:: PROBLEM STATEMENT ::
Each line of the data below from the one holding "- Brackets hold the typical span" to the one holding "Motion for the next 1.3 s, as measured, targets", inclusive, is to be reproduced exactly; no other line belongs in the answer.

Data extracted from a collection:
+++
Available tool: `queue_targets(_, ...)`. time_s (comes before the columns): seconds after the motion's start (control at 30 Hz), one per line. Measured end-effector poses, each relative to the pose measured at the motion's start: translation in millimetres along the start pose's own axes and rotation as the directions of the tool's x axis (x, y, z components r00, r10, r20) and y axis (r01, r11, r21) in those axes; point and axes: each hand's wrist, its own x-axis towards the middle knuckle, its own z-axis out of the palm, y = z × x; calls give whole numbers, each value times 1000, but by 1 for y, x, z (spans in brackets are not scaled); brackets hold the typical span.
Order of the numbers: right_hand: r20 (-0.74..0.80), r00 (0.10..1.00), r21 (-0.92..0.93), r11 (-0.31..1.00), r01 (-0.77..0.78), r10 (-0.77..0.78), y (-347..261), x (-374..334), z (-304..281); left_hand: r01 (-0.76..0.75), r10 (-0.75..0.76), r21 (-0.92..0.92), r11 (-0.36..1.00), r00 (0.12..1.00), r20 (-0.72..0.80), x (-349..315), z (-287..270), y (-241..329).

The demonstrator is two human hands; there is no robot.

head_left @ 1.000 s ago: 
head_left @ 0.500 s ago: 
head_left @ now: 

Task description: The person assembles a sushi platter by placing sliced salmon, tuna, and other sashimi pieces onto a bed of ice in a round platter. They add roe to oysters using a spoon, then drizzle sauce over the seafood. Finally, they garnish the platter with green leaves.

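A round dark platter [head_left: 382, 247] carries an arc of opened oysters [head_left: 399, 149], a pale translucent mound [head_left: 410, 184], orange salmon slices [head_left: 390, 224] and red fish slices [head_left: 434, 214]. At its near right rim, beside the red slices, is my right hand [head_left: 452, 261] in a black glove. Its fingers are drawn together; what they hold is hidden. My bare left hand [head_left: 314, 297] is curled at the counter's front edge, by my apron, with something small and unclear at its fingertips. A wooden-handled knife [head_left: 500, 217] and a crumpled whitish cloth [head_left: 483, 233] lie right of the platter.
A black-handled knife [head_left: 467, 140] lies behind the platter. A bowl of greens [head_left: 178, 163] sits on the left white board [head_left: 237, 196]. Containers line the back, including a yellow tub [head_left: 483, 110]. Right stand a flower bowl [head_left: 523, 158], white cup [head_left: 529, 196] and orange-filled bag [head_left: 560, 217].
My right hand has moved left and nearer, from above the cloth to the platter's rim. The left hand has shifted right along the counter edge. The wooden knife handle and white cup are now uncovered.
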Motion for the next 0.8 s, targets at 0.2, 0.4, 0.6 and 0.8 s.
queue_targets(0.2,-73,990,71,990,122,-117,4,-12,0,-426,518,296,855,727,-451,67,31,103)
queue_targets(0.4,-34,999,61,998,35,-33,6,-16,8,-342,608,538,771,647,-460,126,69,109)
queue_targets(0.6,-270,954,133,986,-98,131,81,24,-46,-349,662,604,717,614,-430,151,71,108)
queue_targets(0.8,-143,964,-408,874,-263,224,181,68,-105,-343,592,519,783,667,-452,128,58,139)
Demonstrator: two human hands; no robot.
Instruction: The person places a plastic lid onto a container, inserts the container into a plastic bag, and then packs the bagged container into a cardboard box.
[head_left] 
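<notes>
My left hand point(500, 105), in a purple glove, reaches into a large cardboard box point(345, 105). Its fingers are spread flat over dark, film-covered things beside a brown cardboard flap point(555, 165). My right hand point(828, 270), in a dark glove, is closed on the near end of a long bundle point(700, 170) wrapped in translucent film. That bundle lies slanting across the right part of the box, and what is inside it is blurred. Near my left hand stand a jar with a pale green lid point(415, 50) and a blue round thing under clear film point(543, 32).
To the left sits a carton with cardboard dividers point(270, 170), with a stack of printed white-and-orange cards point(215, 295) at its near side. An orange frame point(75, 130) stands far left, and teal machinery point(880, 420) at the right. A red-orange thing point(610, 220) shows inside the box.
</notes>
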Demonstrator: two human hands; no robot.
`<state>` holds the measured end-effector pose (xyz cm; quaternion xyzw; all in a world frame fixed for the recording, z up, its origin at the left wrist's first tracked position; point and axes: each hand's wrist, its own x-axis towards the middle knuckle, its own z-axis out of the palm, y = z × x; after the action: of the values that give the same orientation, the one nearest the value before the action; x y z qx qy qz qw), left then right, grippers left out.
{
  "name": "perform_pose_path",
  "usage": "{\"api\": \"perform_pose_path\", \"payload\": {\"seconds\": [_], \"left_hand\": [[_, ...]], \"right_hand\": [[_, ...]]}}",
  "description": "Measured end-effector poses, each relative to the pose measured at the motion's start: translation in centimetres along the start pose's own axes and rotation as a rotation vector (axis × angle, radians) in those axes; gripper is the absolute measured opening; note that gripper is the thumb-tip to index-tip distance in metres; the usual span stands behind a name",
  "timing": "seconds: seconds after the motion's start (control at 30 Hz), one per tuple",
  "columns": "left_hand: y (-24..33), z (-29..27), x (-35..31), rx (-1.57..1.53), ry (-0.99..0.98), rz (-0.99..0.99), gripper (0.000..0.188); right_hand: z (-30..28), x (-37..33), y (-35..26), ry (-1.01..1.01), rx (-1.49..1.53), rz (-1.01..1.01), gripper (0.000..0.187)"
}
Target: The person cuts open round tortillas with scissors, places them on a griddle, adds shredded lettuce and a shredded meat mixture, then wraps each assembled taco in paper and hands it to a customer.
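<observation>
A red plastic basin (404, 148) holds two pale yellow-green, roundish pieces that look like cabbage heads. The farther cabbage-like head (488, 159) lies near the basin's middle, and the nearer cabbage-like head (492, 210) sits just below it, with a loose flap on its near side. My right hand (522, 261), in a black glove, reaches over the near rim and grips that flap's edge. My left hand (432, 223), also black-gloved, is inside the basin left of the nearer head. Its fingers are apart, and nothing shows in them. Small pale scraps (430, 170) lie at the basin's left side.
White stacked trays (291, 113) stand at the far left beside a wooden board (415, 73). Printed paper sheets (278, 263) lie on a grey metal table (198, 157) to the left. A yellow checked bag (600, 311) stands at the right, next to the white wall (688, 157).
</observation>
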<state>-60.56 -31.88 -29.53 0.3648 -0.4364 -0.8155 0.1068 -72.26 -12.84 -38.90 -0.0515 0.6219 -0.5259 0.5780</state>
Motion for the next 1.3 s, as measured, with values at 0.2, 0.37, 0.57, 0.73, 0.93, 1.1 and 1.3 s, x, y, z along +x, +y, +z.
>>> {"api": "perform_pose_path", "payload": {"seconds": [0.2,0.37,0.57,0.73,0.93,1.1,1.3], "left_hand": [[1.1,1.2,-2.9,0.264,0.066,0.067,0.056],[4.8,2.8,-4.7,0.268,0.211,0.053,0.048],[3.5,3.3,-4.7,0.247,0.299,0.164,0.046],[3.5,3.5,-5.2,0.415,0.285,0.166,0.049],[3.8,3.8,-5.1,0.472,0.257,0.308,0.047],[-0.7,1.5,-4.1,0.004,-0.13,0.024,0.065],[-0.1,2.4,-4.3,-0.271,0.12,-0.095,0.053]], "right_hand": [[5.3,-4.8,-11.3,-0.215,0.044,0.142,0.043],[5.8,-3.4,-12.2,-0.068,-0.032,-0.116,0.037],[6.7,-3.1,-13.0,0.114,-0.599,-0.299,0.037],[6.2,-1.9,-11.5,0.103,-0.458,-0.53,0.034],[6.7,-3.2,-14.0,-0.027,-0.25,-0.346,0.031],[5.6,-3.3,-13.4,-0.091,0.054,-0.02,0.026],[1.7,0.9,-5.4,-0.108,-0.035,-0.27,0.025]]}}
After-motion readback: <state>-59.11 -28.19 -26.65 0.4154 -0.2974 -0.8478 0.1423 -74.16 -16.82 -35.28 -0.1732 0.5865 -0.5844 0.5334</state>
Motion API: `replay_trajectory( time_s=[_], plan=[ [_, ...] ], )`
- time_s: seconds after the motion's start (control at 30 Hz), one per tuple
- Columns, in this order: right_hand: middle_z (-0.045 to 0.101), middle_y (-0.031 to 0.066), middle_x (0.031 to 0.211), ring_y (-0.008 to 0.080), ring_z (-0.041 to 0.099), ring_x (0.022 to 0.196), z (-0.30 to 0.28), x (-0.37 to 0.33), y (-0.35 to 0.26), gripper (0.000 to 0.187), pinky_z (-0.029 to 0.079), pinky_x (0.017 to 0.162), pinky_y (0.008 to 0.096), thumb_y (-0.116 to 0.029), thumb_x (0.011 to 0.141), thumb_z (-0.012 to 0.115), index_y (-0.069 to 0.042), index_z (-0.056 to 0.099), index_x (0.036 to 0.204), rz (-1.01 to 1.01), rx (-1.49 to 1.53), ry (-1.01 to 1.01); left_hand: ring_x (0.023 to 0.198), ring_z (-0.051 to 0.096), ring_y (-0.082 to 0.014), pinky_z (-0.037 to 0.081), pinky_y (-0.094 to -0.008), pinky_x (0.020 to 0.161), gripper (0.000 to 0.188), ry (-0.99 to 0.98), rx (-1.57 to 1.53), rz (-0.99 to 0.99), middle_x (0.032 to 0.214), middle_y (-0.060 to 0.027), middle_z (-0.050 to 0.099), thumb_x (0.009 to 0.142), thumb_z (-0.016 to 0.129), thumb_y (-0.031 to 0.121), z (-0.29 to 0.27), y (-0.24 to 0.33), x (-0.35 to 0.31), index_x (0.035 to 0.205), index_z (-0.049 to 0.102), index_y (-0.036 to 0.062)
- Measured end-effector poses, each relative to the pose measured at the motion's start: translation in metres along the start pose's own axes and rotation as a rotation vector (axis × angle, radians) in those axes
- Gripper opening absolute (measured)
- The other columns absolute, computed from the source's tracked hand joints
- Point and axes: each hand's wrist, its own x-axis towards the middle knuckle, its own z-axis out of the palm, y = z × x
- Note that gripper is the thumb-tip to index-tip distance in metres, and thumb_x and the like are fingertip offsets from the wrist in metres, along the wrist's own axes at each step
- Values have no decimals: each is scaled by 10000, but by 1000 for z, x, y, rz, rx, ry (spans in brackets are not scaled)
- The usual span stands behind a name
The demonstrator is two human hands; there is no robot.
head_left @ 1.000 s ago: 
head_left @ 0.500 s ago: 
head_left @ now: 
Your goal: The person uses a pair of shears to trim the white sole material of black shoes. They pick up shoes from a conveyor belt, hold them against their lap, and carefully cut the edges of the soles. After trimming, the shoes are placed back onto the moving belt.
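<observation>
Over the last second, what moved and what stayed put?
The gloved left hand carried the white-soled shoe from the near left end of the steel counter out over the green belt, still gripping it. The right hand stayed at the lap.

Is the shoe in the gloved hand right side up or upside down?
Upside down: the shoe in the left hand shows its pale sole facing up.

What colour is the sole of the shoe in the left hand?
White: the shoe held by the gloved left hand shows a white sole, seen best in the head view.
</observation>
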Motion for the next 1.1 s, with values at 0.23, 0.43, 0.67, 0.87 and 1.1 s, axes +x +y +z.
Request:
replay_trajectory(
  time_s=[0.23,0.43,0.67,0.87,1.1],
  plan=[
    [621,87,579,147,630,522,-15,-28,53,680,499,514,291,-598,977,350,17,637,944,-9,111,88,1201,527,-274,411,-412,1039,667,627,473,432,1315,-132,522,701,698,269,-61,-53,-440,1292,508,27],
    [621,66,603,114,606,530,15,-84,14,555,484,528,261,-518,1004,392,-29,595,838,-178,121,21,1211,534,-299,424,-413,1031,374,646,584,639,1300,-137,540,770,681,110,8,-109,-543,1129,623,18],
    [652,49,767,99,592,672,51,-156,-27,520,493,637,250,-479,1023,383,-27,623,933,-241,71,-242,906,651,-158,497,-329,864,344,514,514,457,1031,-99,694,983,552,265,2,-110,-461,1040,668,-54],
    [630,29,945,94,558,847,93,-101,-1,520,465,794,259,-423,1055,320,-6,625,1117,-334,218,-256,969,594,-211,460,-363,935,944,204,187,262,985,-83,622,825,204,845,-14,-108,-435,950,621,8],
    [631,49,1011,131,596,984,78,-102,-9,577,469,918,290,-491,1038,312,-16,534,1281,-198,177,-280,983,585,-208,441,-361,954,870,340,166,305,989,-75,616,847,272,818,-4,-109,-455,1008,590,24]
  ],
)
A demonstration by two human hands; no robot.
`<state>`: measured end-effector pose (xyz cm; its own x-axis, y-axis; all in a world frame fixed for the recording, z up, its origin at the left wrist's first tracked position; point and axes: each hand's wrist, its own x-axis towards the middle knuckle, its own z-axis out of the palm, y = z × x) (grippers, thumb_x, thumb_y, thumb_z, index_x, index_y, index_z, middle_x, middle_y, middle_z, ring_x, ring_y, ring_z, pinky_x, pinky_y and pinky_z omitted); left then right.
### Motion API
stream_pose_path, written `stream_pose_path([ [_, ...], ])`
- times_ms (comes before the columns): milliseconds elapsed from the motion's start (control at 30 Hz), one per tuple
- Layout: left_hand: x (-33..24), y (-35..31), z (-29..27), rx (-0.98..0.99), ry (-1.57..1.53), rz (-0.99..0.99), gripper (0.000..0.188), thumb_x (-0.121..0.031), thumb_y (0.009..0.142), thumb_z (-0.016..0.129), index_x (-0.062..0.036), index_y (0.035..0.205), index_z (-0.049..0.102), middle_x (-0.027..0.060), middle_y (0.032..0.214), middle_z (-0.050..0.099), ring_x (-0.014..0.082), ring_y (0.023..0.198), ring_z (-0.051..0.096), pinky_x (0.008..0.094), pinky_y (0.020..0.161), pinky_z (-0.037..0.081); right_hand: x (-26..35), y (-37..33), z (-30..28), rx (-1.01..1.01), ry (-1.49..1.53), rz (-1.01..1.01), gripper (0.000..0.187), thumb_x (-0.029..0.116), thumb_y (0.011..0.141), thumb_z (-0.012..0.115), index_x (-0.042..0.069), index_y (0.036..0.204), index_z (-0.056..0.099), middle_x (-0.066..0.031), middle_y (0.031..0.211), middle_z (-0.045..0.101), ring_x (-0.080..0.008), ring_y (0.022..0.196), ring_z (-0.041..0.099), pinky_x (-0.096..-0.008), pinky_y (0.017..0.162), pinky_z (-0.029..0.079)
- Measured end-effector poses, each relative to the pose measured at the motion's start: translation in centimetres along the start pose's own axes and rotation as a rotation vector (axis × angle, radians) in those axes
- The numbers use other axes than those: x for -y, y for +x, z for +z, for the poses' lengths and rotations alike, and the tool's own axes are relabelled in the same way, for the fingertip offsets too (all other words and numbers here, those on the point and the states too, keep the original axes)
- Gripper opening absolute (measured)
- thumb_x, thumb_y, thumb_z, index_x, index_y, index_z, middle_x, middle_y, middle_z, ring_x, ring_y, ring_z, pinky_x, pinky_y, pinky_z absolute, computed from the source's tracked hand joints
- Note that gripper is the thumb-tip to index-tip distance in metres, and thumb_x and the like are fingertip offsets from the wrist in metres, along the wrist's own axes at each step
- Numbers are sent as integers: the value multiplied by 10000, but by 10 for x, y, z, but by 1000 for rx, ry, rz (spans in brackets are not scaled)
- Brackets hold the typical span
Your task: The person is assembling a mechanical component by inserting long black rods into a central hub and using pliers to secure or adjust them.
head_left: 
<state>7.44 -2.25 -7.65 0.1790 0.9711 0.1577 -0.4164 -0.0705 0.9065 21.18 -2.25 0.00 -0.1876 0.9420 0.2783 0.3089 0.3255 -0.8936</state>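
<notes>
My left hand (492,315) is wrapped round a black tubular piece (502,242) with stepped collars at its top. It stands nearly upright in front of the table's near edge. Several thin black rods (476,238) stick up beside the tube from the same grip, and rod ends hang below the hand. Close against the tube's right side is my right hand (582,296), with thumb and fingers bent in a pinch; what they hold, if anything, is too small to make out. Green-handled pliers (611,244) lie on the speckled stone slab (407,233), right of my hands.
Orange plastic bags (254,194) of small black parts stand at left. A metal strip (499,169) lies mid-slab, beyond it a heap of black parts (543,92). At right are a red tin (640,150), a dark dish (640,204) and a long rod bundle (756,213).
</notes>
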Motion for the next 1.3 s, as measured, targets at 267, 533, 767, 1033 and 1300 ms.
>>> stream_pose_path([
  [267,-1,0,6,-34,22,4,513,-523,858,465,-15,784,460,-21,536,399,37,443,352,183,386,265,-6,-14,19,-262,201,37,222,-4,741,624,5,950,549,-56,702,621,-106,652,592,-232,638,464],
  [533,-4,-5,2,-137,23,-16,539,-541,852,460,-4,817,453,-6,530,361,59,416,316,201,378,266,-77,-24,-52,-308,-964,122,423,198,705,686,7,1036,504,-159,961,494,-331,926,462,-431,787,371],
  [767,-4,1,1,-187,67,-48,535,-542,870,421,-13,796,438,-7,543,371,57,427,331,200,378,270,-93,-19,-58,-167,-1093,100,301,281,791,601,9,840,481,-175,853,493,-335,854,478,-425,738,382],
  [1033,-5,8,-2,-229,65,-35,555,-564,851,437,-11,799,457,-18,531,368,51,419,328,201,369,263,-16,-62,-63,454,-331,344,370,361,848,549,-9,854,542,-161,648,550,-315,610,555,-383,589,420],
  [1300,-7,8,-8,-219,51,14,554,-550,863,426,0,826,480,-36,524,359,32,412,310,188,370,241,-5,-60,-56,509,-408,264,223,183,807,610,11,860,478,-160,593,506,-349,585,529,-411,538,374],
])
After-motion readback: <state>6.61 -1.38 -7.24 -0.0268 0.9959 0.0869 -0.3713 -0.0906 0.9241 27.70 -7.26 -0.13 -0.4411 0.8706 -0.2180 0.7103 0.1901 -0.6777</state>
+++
:: ANSWER AREA ::
- Brackets hold the typical span
Your task: The person is assembling a mechanical component by inserting long black rods into a central hub and using pliers to secure or adjust them.
head_left: 
<state>7.44 -2.25 -7.65 0.1790 0.9711 0.1577 -0.4164 -0.0705 0.9065 21.18 -2.25 0.00 -0.1876 0.9420 0.2783 0.3089 0.3255 -0.8936</state>
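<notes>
My left hand (492,315) is wrapped round a black tubular piece (502,242) with stepped collars at its top. It stands nearly upright in front of the table's near edge. Several thin black rods (476,238) stick up beside the tube from the same grip, and rod ends hang below the hand. Close against the tube's right side is my right hand (582,296), with thumb and fingers bent in a pinch; what they hold, if anything, is too small to make out. Green-handled pliers (611,244) lie on the speckled stone slab (407,233), right of my hands.
Orange plastic bags (254,194) of small black parts stand at left. A metal strip (499,169) lies mid-slab, beyond it a heap of black parts (543,92). At right are a red tin (640,150), a dark dish (640,204) and a long rod bundle (756,213).
</notes>
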Motion for the next 1.3 s, as measured, targets at 267, 533, 767, 1033 and 1300 ms.

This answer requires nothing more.